I worked on this while at Teehan+Lax. Pretty sure a lot of this is based on our designs (I would need to double check but it looks familiar).
These are mainly Producer packs, stems and samples. A lot of it is drums, stabs, sounds that form the basis of tracks. The analogy of stock photos isn't exactly correct, since most of the things you get in these packs aren't fully formed tracks but samples.
Drum loops are generally 4/8/16 bar tracks that you would loop.
I was just having a discussion about this with a friend last night. Sound Cloud (or at least its users) got big from creating remixes of modern songs, but those are now being taken down because of copyright infringement. This product doesn't solve the problem of notability--piggybacking off a song's popularity--but it does solve the problem of getting guaranteed legal building blocks for their music.

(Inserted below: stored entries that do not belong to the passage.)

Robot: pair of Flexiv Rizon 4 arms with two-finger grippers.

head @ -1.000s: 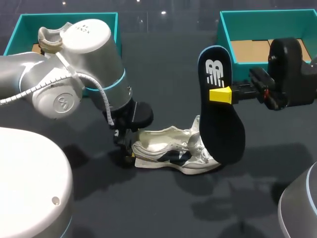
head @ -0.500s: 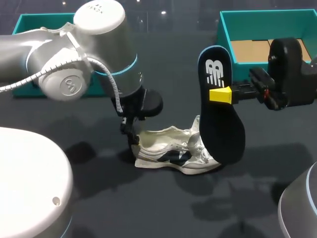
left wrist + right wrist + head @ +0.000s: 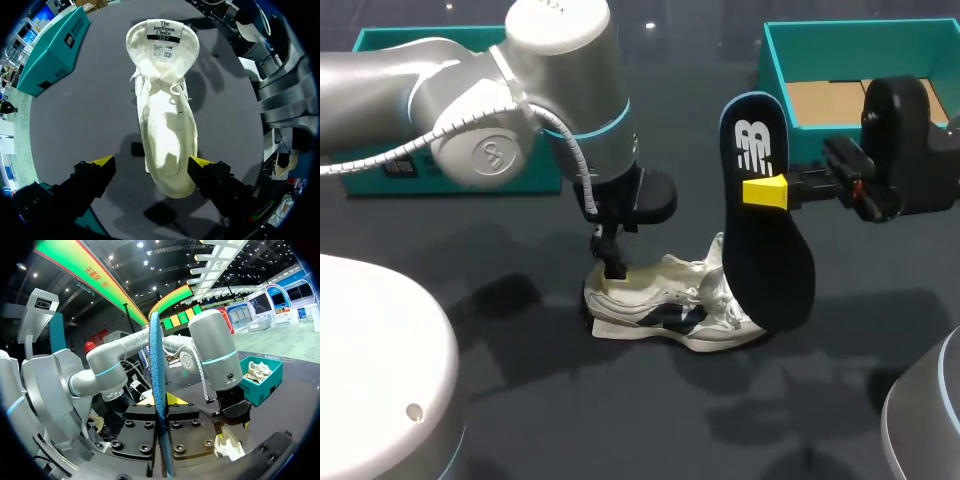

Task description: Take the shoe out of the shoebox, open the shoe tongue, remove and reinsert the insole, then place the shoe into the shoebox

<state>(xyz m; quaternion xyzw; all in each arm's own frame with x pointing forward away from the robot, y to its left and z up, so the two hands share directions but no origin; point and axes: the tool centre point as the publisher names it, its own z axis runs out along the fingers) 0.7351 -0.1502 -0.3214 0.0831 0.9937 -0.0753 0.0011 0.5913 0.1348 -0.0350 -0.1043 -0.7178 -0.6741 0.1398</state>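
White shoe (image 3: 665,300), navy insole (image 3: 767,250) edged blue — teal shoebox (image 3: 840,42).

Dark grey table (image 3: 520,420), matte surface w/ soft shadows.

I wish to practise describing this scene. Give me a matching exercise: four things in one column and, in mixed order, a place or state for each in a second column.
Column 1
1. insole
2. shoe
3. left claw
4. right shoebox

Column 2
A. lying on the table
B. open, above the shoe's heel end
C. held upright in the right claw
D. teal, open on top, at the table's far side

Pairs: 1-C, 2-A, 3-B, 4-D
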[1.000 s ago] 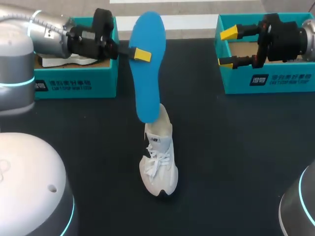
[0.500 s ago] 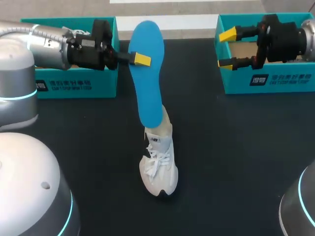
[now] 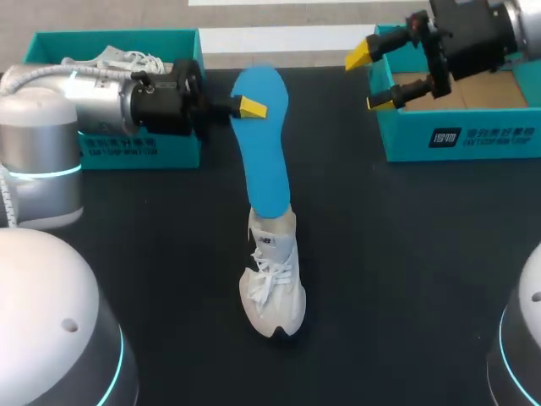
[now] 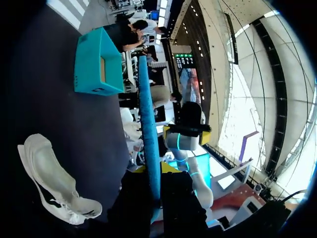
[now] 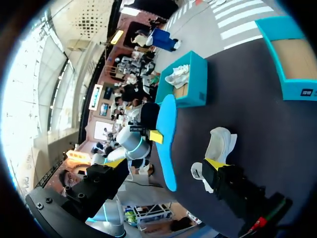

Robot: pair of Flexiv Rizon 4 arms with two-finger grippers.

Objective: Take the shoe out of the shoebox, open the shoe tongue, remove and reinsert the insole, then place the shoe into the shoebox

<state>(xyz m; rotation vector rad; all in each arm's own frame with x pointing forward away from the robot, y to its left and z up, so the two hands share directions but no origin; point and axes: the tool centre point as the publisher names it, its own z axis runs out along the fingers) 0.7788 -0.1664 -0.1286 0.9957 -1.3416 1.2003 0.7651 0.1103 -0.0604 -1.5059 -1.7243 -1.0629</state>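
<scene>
One blue insole (image 3: 266, 161), tip perhaps inside white shoe (image 3: 272, 283)

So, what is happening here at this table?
The left gripper is shut on a long flat blue insole and holds it up over a white lace-up sneaker on the black table. The insole's lower end is near the sneaker's heel opening; I cannot tell whether they touch. The right gripper hangs open over the teal cardboard shoebox on the right, holding nothing.
</scene>
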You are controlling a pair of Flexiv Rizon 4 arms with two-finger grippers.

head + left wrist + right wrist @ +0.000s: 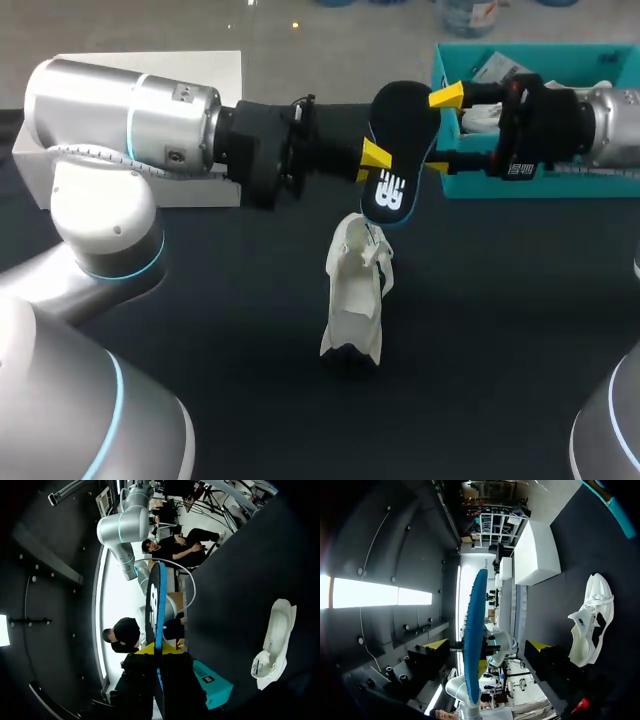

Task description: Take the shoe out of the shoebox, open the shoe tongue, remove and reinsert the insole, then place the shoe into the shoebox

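Observation:
A black insole (400, 150) with a blue underside and a white logo hangs in the air above the table's middle. My left gripper (380, 160) is shut on its near edge; in the left wrist view the insole (155, 610) rises edge-on from between the yellow tips of the left gripper (156, 650). My right gripper (442, 132) stands open, one finger on each side of the insole's far end, not touching it. In the right wrist view the insole (474, 635) stands between the wide-apart fingers of the right gripper (487, 645). The white shoe (358, 295) lies on the table below.
The teal shoebox (560, 185) sits at the back right, behind my right gripper. A white box (215, 75) stands at the back left, partly hidden by my left arm. The dark tabletop (500, 330) lies around the shoe.

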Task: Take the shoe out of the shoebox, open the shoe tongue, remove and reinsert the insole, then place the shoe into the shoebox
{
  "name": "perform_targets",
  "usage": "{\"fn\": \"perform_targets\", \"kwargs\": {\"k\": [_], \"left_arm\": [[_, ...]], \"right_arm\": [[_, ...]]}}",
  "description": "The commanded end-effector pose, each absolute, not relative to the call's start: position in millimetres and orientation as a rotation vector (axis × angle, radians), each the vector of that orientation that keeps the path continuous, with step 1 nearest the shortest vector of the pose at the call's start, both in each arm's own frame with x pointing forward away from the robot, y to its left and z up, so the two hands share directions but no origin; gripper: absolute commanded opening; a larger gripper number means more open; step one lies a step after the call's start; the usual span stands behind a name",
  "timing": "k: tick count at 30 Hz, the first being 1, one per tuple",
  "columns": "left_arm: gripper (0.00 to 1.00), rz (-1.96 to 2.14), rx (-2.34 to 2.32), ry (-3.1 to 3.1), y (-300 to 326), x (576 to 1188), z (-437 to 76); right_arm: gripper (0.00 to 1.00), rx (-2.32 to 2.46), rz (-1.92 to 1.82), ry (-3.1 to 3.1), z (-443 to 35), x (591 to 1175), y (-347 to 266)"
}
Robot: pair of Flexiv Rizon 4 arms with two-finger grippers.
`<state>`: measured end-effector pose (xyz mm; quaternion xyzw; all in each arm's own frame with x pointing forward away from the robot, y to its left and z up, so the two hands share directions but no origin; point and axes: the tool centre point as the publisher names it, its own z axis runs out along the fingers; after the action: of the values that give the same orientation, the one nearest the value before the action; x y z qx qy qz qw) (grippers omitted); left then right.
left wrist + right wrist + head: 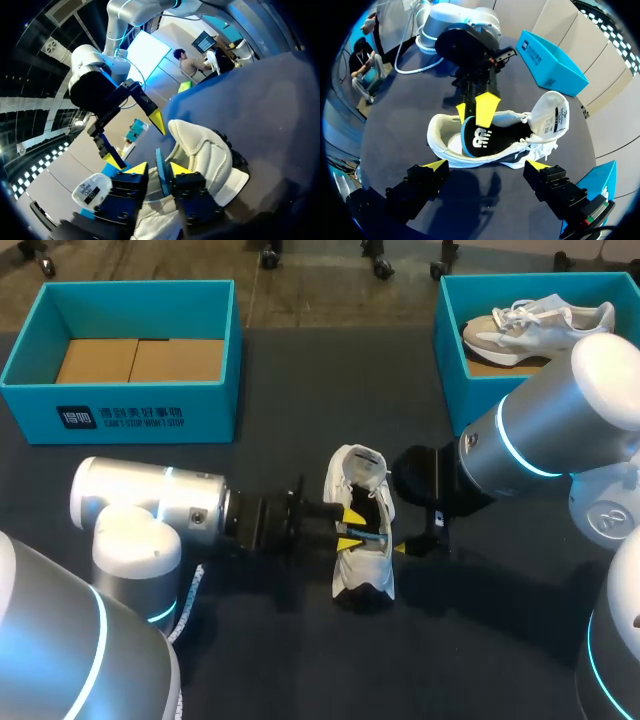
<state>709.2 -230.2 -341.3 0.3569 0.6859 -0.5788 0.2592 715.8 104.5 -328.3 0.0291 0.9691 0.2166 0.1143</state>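
A white shoe (362, 565) (445, 142) lies in the middle of the dark table, its labelled tongue (552, 117) folded back. A black insole (480, 140) with a blue edge (161, 170) stands partly out of the shoe's mouth. My left gripper (348, 529) (159, 170) (474, 110) comes in from the left. One of its yellow fingers is on each face of the insole, and a small gap shows beside the insole. My right gripper (397, 525) (486, 166) (136, 140) stands wide open at the shoe's right side, holding nothing.
A teal shoebox (120, 415) lined with brown cardboard sits at the back left. A second teal shoebox (450, 350) at the back right holds another pale shoe (535, 325). A white cable (190, 600) hangs by my left arm.
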Motion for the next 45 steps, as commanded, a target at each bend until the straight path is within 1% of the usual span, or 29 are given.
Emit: {"fn": "perform_targets", "kwargs": {"k": [1, 6, 10, 14, 16, 17, 19, 20, 22, 26, 27, 28, 34, 36, 37, 38, 45], "left_arm": [[0.60, -1.556, 0.993, 1.854, -221, 704, -330], [0.58, -1.537, 1.029, 1.853, -214, 704, -313], [0.59, -1.535, 1.046, 1.852, -210, 705, -300], [0.56, -1.529, 1.088, 1.887, -207, 708, -293], [0.60, -1.541, 1.119, 1.900, -206, 709, -291], [0.60, -1.544, 1.132, 1.911, -205, 710, -290], [0.66, -1.520, 1.183, 1.925, -203, 712, -287], [0.68, -1.523, 1.192, 1.934, -202, 713, -286], [0.69, -1.516, 1.217, 1.933, -200, 717, -282], [0.74, -1.504, 1.282, 1.948, -196, 724, -275], [0.77, -1.490, 1.308, 1.957, -195, 726, -273], [0.83, -1.485, 1.327, 1.967, -194, 728, -271], [0.87, -1.451, 1.443, 1.994, -191, 739, -266], [0.91, -1.435, 1.497, 2.002, -190, 742, -264], [0.98, -1.419, 1.533, 2.006, -190, 744, -264], [1.00, -1.406, 1.564, 2.016, -190, 745, -264], [1.00, -1.366, 1.710, 2.070, -188, 755, -259]], "right_arm": [[1.00, 0.087, 0.635, 2.840, -328, 714, 104], [1.00, 0.087, 0.635, 2.840, -328, 714, 104], [1.00, 0.087, 0.635, 2.840, -328, 714, 104], [1.00, 0.087, 0.635, 2.840, -328, 714, 104], [1.00, 0.087, 0.635, 2.840, -328, 714, 104], [1.00, 0.087, 0.635, 2.840, -328, 714, 104], [1.00, 0.087, 0.635, 2.840, -328, 714, 104], [1.00, 0.087, 0.635, 2.840, -328, 714, 104], [1.00, 0.087, 0.635, 2.840, -328, 714, 104], [1.00, 0.087, 0.635, 2.840, -328, 714, 104], [1.00, 0.087, 0.635, 2.840, -328, 714, 104], [1.00, 0.087, 0.635, 2.840, -328, 714, 104], [1.00, 0.087, 0.635, 2.840, -328, 714, 104], [1.00, 0.087, 0.635, 2.840, -328, 714, 104], [1.00, 0.087, 0.635, 2.840, -328, 714, 104], [1.00, 0.087, 0.635, 2.840, -328, 714, 104], [1.00, 0.087, 0.635, 2.840, -328, 714, 104]]}}
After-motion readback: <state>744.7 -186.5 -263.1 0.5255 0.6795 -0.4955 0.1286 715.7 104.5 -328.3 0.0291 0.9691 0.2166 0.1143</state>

If Beatport could somehow figure out an efficient and cost-effective licensing scheme for popular music, I think they'd probably have a killer app on their hands.
@spyhi Indeed, Soundcloud made its strong entrance hosting content that was usually egregiously using unauthorized samples.
What you're referring to with a "licensing scheme" is often called a statutory license in similar contexts. That's what the DMCA calls the license that allows for internet radio providers in the US (e.g. Pandora) to pay the same rate for the right to broadcast without having to get a license from the rightsholder.
This music licensing stuff is a hell of a tangle. The Creative Commons model is brilliant but underutilized. Ultimately, it's a legislative issue. What would you ballpark it'll take Congress to move on a bill regarding music licenses? :)
@elliottsadams Heh, for congress to move, it would take either a big push from the RIAA or an organized groundswell from artists. But I do think there's a viable solution within our current legal system.
Basically, there needs to be a central content broker for self-serve commercial use. Kind of like an iTunes, only not for personal use. Places like Audiosocket are already using it, except they only have "knockoff" music which alludes to big songs.
Considering that most music which has achieved mainstream popularity is under mainstream labels, you'd think it'd be easy (compared to cutting deals with thousands of indie artists) for some company to negotiate large deals using the Jobsian argument of "it's either making it easy to get the music legally, or continued infringement."
Also, I don't think the creative commons license model is really that great for this kind of application. Sure, it's great for the public, but no successful artist (the kind DJs would want to remix) is going to want to blanket-license their most successful work--the human factor just does not make it likely. Targeted, structured licensing is the way to go.